→ **Problem to solve**:
Set down the whole listing below exactly. The pictures stay out.

→ **Input data**:

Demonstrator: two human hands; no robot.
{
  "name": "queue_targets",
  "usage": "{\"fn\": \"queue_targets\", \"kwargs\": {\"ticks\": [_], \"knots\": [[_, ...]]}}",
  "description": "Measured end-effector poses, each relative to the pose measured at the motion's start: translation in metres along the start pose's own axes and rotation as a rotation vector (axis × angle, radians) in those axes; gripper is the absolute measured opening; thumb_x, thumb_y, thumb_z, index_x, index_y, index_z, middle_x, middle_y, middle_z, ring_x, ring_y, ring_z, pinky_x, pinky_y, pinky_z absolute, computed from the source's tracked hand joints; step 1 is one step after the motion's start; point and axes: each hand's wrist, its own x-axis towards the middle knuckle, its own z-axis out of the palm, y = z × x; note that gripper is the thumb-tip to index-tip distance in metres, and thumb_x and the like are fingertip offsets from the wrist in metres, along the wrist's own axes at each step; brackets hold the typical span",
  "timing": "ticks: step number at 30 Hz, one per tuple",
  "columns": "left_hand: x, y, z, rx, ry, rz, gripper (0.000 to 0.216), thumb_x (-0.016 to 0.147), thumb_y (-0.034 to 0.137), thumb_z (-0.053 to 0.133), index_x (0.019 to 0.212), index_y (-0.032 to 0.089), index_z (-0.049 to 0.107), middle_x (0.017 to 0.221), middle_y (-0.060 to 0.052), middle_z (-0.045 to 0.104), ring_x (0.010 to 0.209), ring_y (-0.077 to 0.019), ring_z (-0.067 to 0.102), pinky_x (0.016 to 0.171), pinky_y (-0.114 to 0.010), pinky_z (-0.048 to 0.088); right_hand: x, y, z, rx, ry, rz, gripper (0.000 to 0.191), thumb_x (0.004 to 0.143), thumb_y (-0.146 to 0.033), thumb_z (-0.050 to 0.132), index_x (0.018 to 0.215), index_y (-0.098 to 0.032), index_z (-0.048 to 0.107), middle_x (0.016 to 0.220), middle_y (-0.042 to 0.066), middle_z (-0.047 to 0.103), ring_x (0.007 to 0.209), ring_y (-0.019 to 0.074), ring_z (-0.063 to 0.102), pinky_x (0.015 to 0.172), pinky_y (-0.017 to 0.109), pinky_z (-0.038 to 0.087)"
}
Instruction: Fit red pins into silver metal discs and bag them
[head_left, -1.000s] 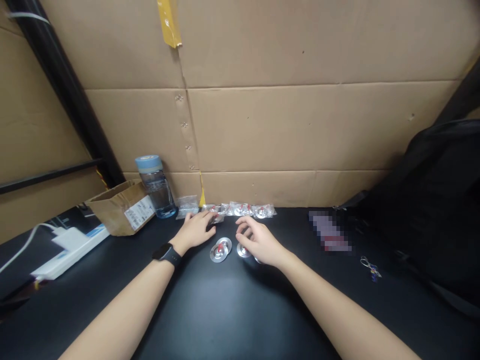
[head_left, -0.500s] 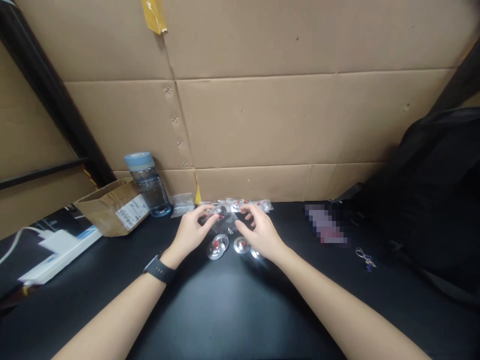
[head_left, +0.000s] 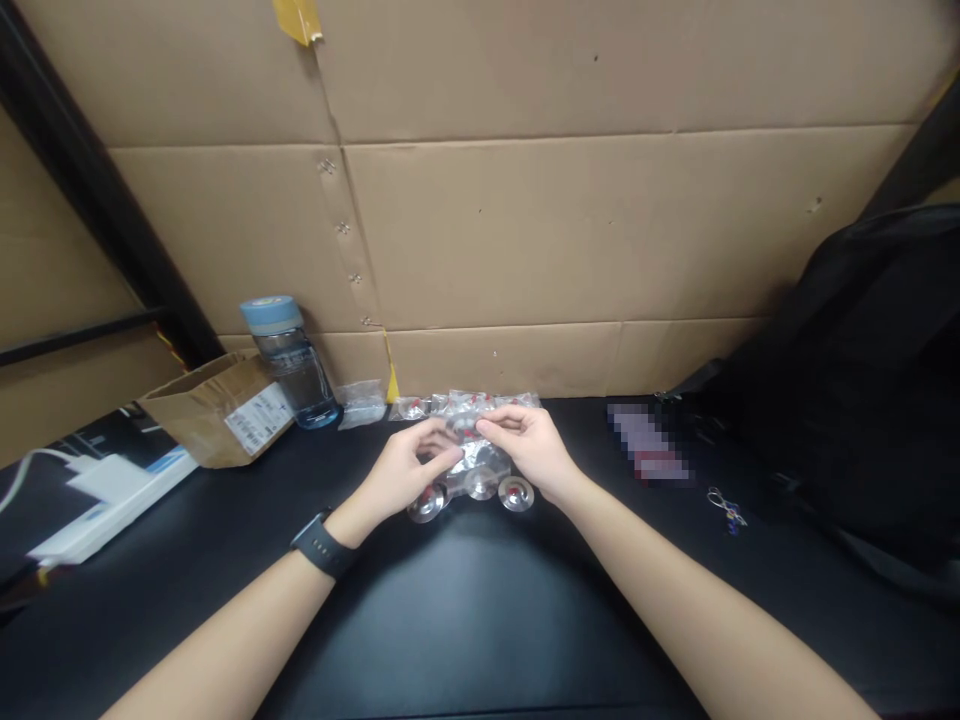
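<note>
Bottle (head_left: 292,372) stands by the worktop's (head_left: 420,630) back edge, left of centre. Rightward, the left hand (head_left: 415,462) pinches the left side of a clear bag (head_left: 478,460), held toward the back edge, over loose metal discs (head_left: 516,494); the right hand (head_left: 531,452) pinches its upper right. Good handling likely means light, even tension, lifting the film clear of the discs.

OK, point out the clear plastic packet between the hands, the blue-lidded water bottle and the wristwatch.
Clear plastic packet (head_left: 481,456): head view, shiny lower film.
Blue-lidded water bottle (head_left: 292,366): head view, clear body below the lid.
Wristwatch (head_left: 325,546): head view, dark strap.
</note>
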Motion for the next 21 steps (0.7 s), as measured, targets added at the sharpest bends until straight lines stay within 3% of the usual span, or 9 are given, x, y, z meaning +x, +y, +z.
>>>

→ **Answer section**:
Demonstrator: two human hands; no robot.
{
  "name": "queue_targets",
  "usage": "{\"fn\": \"queue_targets\", \"kwargs\": {\"ticks\": [_], \"knots\": [[_, ...]]}}",
  "description": "Measured end-effector poses, each relative to the pose measured at the motion's start: translation in metres along the start pose's own axes and rotation as a rotation vector (axis × angle, radians) in those axes; gripper is the absolute measured opening; thumb_x, thumb_y, thumb_z, index_x, index_y, index_z, middle_x, middle_y, middle_z, ring_x, ring_y, ring_z, pinky_x, pinky_y, pinky_z absolute, computed from the source's tracked hand joints; step 1 is one step after the motion's start; point and axes: each hand's wrist, its own x-axis towards the middle knuckle, its own z-axis out of the palm, y = z × x; note that gripper is the thumb-tip to index-tip distance in metres, and thumb_x and the like are fingertip offsets from the wrist in metres, along the wrist's own axes at each step; brackets hold the typical span",
  "timing": "ticks: step number at 30 Hz, one per tuple",
  "columns": "left_hand: x, y, z, rx, ry, rz, gripper (0.000 to 0.216), thumb_x (-0.016 to 0.147), thumb_y (-0.034 to 0.137), thumb_z (-0.053 to 0.133), index_x (0.019 to 0.212), index_y (-0.032 to 0.089), index_z (-0.049 to 0.107), middle_x (0.017 to 0.221), middle_y (-0.060 to 0.052), middle_z (-0.045 to 0.104), ring_x (0.010 to 0.209), ring_y (-0.077 to 0.019), ring_z (-0.067 to 0.102), pinky_x (0.016 to 0.171), pinky_y (-0.114 to 0.010), pinky_z (-0.048 to 0.088); right_hand: x, y, z, rx, ry, rz, gripper (0.000 to 0.191), thumb_x (0.004 to 0.143), thumb_y (-0.146 to 0.033), thumb_z (-0.050 to 0.132), index_x (0.018 to 0.215), index_y (-0.098 to 0.032), index_z (-0.048 to 0.107), middle_x (0.016 to 0.220), middle_y (-0.042 to 0.066), middle_z (-0.047 to 0.103), ring_x (0.007 to 0.209), ring_y (-0.019 to 0.074), ring_z (-0.063 to 0.102), pinky_x (0.015 to 0.172), pinky_y (-0.017 to 0.109), pinky_z (-0.038 to 0.087)"
}
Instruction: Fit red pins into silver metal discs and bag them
[head_left, -1.000s] 
[head_left, -0.500s] 
[head_left, +0.000s] 
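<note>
Bottle (head_left: 292,372) stands by the worktop's (head_left: 420,630) back edge, left of centre. Rightward, the left hand (head_left: 415,462) pinches the left side of a clear bag (head_left: 478,460), held toward the back edge, over loose metal discs (head_left: 516,494); the right hand (head_left: 531,452) pinches its upper right. Good handling likely means light, even tension, lifting the film clear of the discs.

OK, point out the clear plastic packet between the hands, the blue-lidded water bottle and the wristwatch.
Clear plastic packet (head_left: 481,456): head view, shiny lower film.
Blue-lidded water bottle (head_left: 292,366): head view, clear body below the lid.
Wristwatch (head_left: 325,546): head view, dark strap.
</note>
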Motion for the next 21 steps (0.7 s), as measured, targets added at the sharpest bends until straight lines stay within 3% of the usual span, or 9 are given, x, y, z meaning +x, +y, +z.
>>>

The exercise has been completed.